Physics-based generative materials design

Contact person: Anders Malthe-Sørenssen    
Keywords: Generative models, Neural networks, Sustainability, Materials science, Physics-based models
Research group: Njord Center
Department of Physics, Department of Geoscience

There is an urgent need for new materials for sustainable energy applications: materials that reduce friction or wear, light but strong materials, degradable materials with controlled lifetimes or materials to adsorb contaminants. But how can we design materials with specific properties? Recent advances in atomic-scale simulations allow properties of specific structures to be calculated. However, such simulations are computationally demanding and there are too many possible structures to search through them all. This has inspired the interdisciplinary field of generative materials design where physics-based models are used to calculate properties of a set of structures, which are then used to train either discriminative machine learning models that allow rapid classification of candidate structures or generative machine learning methods that generate structures with given properties. Research proposals in this field may span several methodological approaches within this field as well as a number of application domains.

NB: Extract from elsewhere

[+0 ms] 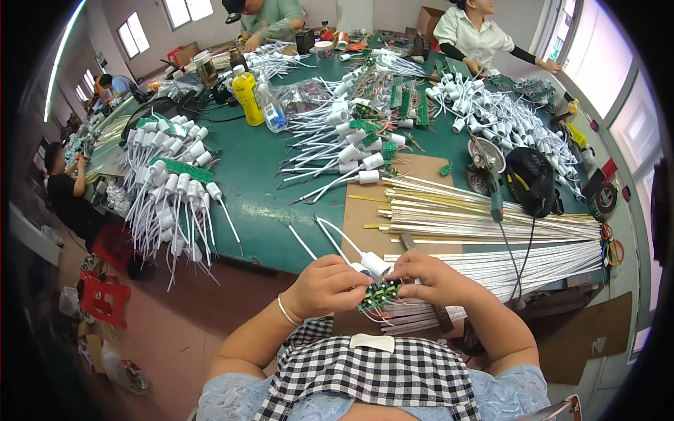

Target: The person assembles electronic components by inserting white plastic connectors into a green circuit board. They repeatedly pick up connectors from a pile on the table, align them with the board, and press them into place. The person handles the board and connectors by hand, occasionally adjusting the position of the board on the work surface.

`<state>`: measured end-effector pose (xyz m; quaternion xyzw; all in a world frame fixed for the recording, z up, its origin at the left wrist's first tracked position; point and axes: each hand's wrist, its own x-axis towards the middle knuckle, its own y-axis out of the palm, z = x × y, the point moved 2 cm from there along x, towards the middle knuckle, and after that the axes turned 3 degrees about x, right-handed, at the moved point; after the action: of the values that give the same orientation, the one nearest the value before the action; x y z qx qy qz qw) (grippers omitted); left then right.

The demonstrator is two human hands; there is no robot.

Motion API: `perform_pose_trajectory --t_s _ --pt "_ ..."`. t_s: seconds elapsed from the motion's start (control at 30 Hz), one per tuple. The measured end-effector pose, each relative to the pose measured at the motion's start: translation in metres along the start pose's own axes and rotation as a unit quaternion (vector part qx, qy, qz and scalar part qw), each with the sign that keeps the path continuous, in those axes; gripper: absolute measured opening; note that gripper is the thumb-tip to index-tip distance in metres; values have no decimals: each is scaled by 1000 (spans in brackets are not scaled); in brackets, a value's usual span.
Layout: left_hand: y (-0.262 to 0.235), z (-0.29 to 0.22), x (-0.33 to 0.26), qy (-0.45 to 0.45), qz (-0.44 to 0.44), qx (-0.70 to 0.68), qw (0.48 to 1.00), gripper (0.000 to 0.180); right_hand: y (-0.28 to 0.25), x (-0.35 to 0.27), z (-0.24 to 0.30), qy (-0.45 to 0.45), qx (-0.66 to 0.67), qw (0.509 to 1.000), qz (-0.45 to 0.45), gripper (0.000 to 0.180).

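Close in front of my body, a small green circuit board (379, 293) with components and thin red and white wires is held between both hands. My left hand (328, 283), with a white bangle at the wrist, pinches its left end. My right hand (430, 279) is closed at its right end; its fingertips hide what exactly they grip. Just beyond the fingers lies a white cylindrical lamp socket (374, 264) with a white cable trailing up and left. Another white socket beside it is partly hidden by my left hand.
Long metal-and-white strips (484, 217) cover the right side over a brown board (421, 168). A soldering-station stand (486, 165) stands beyond them. Piles of white sockets lie left (175, 182) and far right (491, 119). A yellow bottle (247, 97) stands upright. Other people work across the table.
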<state>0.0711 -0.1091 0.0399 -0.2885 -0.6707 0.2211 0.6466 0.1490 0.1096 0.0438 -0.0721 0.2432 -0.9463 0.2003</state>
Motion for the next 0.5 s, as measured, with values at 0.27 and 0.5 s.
perform_pose_trajectory --t_s 0.27,0.5 --pt "1 0 -3 10 14 3 1000 15 -1 -4 -3 19 -96 994 38 26" --pt "0 -3 7 -24 68 -14 997 12 -2 -2 9 2 -197 980 12 14"
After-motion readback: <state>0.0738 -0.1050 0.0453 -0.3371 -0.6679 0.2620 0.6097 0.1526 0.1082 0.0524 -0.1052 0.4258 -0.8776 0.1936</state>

Methodological research topics:

  • Fundamentally new modeling approaches
  • Methods for constrained generative modeling
  • Efficient atomic scale modeling using machine learning
  • Explainable models and model representations

Topics from natural sciences or technology:

  • Geological materials that open for scalable applications
  • Sustainable materials design
  • Engineering of e.g. desalination or nano-plastic filtration systems
  • Materials with tuneable mechanical properties and self-healing materials        

Mentoring and internship will be offered by a relevant external partner.